Source data
****************************************

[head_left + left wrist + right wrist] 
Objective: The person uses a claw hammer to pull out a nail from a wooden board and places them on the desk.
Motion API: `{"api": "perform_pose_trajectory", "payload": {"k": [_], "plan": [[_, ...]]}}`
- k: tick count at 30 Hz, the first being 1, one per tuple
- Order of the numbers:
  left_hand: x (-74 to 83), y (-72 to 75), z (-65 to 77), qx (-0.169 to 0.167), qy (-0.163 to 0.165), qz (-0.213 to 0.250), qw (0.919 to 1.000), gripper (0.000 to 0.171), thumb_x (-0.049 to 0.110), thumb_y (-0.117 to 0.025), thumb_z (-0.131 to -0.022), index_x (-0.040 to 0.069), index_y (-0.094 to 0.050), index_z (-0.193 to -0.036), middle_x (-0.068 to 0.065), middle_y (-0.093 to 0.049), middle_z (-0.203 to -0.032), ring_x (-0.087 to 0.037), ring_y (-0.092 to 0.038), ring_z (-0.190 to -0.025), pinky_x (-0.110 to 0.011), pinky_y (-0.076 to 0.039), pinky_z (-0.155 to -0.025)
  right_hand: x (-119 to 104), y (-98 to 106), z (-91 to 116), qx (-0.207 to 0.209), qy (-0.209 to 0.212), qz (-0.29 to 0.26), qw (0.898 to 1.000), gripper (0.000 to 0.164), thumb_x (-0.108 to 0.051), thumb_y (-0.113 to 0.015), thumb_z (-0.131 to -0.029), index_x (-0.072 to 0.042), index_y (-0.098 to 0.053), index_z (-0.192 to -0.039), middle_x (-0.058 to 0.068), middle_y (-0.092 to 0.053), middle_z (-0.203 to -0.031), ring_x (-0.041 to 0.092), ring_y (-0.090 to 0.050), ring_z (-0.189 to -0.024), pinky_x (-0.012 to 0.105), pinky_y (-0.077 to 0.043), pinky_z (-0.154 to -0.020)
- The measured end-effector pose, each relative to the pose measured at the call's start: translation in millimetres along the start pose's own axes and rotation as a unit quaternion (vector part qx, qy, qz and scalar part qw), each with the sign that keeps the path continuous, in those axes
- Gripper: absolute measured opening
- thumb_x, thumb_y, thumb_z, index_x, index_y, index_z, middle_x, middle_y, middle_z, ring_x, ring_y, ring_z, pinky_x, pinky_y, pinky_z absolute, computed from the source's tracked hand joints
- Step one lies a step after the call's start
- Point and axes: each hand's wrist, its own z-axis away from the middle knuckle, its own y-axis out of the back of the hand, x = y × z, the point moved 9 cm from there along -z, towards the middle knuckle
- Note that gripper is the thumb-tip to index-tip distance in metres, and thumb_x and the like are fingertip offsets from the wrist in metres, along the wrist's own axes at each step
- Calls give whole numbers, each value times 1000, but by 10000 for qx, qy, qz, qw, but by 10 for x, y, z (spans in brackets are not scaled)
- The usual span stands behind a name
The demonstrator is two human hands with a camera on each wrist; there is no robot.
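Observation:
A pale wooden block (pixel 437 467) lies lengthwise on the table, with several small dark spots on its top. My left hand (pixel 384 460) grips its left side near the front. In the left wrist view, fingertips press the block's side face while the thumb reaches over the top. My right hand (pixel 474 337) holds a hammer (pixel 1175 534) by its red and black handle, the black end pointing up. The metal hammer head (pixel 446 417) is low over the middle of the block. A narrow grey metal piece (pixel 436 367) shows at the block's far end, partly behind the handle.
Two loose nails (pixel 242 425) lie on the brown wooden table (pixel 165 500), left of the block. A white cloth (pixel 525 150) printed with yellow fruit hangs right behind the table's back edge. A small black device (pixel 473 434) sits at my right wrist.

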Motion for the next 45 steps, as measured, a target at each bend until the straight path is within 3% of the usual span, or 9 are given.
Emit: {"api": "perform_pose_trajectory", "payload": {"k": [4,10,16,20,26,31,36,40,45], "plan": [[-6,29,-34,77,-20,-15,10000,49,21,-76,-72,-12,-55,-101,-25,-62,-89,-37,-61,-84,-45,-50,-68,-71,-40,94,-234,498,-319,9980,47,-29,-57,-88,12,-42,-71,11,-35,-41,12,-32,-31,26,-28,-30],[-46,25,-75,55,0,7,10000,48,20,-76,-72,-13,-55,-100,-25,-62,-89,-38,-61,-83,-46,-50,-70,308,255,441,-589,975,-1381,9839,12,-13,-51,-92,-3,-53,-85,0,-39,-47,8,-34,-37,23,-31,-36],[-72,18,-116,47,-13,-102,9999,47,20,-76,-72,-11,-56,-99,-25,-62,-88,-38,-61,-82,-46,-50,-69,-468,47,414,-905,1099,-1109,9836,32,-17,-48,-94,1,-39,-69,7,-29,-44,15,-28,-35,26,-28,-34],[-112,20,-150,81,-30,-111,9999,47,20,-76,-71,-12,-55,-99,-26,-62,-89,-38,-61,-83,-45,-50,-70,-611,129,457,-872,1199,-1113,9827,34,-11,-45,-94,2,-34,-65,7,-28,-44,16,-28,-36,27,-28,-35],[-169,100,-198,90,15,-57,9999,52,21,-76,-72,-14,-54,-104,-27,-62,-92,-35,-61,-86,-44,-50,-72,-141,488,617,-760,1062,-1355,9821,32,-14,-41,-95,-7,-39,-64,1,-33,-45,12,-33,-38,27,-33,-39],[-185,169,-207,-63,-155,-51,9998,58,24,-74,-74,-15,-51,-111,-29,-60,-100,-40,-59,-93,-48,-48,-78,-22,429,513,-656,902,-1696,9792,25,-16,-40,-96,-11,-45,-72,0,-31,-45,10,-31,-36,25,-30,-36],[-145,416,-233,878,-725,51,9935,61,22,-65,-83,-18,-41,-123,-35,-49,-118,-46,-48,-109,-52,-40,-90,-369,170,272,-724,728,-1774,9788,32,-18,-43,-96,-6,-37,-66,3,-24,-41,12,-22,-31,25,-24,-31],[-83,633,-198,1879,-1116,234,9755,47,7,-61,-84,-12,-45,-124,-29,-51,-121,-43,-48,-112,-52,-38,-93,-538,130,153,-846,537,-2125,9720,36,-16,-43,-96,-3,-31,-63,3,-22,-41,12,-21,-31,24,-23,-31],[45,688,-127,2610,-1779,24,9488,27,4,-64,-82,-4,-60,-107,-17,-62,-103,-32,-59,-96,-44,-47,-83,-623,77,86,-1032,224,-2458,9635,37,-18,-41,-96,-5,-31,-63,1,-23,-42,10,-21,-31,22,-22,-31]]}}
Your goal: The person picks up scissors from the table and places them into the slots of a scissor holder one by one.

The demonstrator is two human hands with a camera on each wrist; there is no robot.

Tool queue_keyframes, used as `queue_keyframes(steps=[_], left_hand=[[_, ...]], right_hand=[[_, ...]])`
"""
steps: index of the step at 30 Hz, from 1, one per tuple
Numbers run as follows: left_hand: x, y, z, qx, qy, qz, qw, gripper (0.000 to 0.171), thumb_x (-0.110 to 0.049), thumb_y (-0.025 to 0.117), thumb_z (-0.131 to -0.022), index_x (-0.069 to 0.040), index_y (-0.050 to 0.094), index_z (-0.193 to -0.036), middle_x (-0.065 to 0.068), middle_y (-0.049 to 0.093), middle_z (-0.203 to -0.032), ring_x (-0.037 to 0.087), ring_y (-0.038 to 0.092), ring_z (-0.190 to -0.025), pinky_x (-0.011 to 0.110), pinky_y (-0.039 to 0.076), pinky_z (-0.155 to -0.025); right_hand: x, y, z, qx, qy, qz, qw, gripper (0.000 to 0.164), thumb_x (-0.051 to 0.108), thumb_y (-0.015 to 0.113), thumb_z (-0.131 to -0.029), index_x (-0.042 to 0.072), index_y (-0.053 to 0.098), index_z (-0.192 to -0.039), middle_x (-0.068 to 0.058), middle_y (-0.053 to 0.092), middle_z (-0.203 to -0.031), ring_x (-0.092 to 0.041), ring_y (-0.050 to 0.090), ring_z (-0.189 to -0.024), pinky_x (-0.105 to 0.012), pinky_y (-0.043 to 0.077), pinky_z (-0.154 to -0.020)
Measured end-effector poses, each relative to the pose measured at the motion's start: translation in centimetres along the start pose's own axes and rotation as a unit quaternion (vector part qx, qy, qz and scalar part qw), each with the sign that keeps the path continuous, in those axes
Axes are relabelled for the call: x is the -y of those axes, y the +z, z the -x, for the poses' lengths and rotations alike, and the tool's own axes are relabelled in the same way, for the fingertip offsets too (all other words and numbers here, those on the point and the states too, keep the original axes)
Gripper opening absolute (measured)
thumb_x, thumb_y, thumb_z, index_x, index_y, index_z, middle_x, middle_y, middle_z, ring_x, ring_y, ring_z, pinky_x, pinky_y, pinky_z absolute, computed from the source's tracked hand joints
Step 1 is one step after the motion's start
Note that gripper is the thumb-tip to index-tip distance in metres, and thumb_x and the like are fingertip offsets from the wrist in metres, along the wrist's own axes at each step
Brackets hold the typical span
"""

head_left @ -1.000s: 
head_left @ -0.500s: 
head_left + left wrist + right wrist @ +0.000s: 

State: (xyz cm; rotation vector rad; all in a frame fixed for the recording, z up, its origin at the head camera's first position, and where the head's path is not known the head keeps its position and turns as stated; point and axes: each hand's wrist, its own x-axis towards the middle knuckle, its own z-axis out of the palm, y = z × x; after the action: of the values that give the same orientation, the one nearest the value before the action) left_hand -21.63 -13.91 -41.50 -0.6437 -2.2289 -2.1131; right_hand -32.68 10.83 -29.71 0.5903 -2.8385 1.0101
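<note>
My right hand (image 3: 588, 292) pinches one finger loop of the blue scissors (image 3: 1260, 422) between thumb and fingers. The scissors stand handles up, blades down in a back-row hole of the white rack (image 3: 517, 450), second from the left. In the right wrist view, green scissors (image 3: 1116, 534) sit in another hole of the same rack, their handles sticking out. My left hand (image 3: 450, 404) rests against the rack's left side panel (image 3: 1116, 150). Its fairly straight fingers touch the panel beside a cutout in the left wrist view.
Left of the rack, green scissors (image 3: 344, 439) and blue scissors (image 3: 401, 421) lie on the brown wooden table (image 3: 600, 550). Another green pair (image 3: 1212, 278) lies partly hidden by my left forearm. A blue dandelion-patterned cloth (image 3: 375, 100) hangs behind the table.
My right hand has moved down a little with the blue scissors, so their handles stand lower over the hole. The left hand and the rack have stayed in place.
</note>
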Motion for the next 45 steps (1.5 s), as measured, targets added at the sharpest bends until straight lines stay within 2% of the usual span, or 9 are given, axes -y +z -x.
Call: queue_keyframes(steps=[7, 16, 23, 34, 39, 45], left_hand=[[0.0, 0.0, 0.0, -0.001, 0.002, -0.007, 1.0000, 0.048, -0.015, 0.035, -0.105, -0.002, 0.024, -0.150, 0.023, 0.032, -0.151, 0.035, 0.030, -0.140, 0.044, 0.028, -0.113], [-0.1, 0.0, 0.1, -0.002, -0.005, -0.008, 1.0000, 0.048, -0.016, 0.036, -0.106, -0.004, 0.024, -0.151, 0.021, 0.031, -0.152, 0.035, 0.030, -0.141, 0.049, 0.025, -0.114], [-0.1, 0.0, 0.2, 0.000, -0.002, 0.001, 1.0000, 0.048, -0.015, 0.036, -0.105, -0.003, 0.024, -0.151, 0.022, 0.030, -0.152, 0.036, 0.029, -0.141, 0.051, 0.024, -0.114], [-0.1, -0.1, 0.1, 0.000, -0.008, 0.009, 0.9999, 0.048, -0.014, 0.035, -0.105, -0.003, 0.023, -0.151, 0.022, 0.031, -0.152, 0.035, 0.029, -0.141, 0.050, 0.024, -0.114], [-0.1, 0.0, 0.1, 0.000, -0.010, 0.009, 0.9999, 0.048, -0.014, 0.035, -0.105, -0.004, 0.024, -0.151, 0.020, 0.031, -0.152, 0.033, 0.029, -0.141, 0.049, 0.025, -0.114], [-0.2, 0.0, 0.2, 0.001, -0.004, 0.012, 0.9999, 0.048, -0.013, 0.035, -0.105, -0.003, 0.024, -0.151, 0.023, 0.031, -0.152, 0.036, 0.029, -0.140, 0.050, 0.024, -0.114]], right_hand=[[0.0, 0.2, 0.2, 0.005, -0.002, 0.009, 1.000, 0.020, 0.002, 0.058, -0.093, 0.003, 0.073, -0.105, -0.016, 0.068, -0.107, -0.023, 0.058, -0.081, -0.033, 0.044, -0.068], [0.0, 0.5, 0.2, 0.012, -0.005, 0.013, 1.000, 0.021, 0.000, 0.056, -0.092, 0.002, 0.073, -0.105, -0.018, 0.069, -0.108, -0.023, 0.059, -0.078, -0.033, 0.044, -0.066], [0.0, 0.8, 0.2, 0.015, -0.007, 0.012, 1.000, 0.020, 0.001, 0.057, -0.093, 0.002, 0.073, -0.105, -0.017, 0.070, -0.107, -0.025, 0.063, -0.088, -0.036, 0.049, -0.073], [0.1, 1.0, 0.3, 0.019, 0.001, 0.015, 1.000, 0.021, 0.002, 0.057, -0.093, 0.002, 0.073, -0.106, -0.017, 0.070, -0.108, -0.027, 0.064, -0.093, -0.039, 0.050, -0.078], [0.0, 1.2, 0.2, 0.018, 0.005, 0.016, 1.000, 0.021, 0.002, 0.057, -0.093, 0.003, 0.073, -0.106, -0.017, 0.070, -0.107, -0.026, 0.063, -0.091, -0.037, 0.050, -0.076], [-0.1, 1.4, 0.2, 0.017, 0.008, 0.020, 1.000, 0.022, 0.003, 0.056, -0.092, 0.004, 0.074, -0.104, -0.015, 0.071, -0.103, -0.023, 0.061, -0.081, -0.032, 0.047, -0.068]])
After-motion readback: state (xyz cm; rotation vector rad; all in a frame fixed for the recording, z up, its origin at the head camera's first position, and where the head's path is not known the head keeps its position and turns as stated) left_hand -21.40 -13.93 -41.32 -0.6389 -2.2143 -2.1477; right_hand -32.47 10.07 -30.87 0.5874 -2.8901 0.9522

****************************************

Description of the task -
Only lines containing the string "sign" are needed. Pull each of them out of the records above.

Answer space -
- The measured end-effector pose, each relative to the pose measured at the call's start: translation in millimetres along the start pose's own axes and rotation as a unit quaternion (vector part qx, qy, qz and scalar part qw), each with the sign that keeps the path continuous, in those axes
Measured end-effector poses, each relative to the pose measured at the motion's start: translation in centimetres along the start pose's own axes and rotation as a unit quaternion (vector part qx, qy, qz and scalar part qw), each with the sign that keeps the path continuous, in those axes

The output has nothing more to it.